Recent positive preliminary news on carboplatin ... I wonder if it's possible to get an onc to consider adding to Docetaxel #4?
Hi CostaRica (I am in Oregon also, in Bend). I know how that feels, how much hangs on these changes in markers esp PSA. But during chemo cancer cells may be dying and releasing their contents including some PSA. Stay the course and maybe a retest could show progress before your MO pulls the plug. Dr Beers is excellent to have on your team.
The radiation oncology consult also should be pursued. Try to see Dr. Hung there at OHSU if you can. Top notch.

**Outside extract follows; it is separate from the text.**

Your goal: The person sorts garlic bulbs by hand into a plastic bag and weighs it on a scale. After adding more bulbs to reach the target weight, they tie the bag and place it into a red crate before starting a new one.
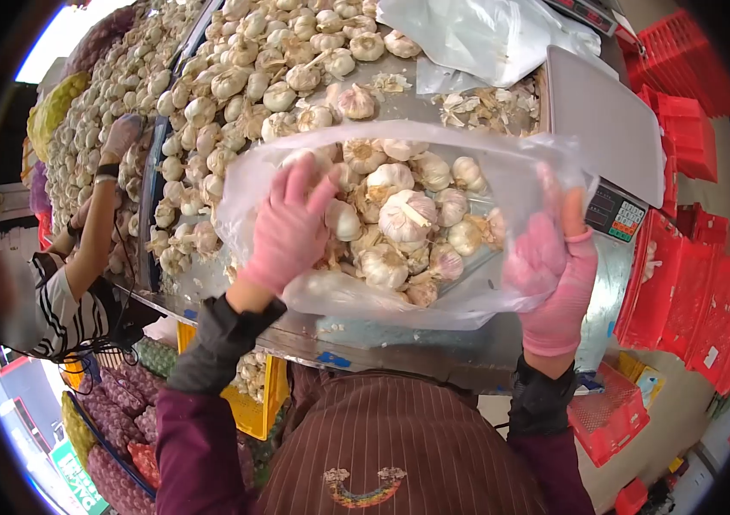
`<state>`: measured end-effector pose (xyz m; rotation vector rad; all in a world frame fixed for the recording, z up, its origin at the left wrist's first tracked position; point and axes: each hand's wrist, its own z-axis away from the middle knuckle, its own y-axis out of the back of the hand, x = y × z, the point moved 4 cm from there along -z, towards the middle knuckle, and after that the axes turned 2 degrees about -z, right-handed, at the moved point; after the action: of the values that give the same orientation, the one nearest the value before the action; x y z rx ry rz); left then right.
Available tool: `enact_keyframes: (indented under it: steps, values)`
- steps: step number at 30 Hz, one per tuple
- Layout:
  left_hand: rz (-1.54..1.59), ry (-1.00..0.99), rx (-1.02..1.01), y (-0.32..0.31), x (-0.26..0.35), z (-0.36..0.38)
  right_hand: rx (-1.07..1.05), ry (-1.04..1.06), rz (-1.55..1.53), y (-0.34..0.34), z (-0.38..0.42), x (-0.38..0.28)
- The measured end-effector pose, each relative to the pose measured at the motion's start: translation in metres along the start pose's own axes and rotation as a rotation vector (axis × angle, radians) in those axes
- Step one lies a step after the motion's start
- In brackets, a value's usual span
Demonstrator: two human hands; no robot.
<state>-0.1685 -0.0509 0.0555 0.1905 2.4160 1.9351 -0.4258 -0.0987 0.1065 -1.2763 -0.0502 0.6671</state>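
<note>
A clear plastic bag (468,311) with several garlic bulbs (404,216) in it lies spread on the metal table in front of me. My left hand (290,227), in a pink glove, rests at the bag's left side with its fingers stretched over the bulbs there. At the right end, my right hand (555,279), also gloved in pink, grips the bag's edge. Its curled fingers show hazily through the plastic, while the thumb points up outside.
Loose garlic (249,73) covers the table beyond and to the left. A scale (601,129) stands at right, near stacked red crates (682,283). More plastic bags (494,39) lie at the back. A co-worker's gloved hand (122,137) reaches into the garlic at left.
</note>
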Motion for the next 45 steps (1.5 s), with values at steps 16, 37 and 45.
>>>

Best of luck to you. - Paul
Thanks Paul that helps to hear a possible reason, and changes my perspective for the better I look forward to consulting with Dr beers I have heard all positive reviews.thankyou going clamming now on the beach in seaside or. If you ever want to clam or crab let me know. Best of wishes to you.
Still seeing for myself. I just finished 6 rounds. I had a blip up after the 4'th infusion, and then back down a point after the 5'th. I'm still waiting to see what the 6'th and final has done.
It's a crazy ride emotionally. Take care of the mental and emotional sides!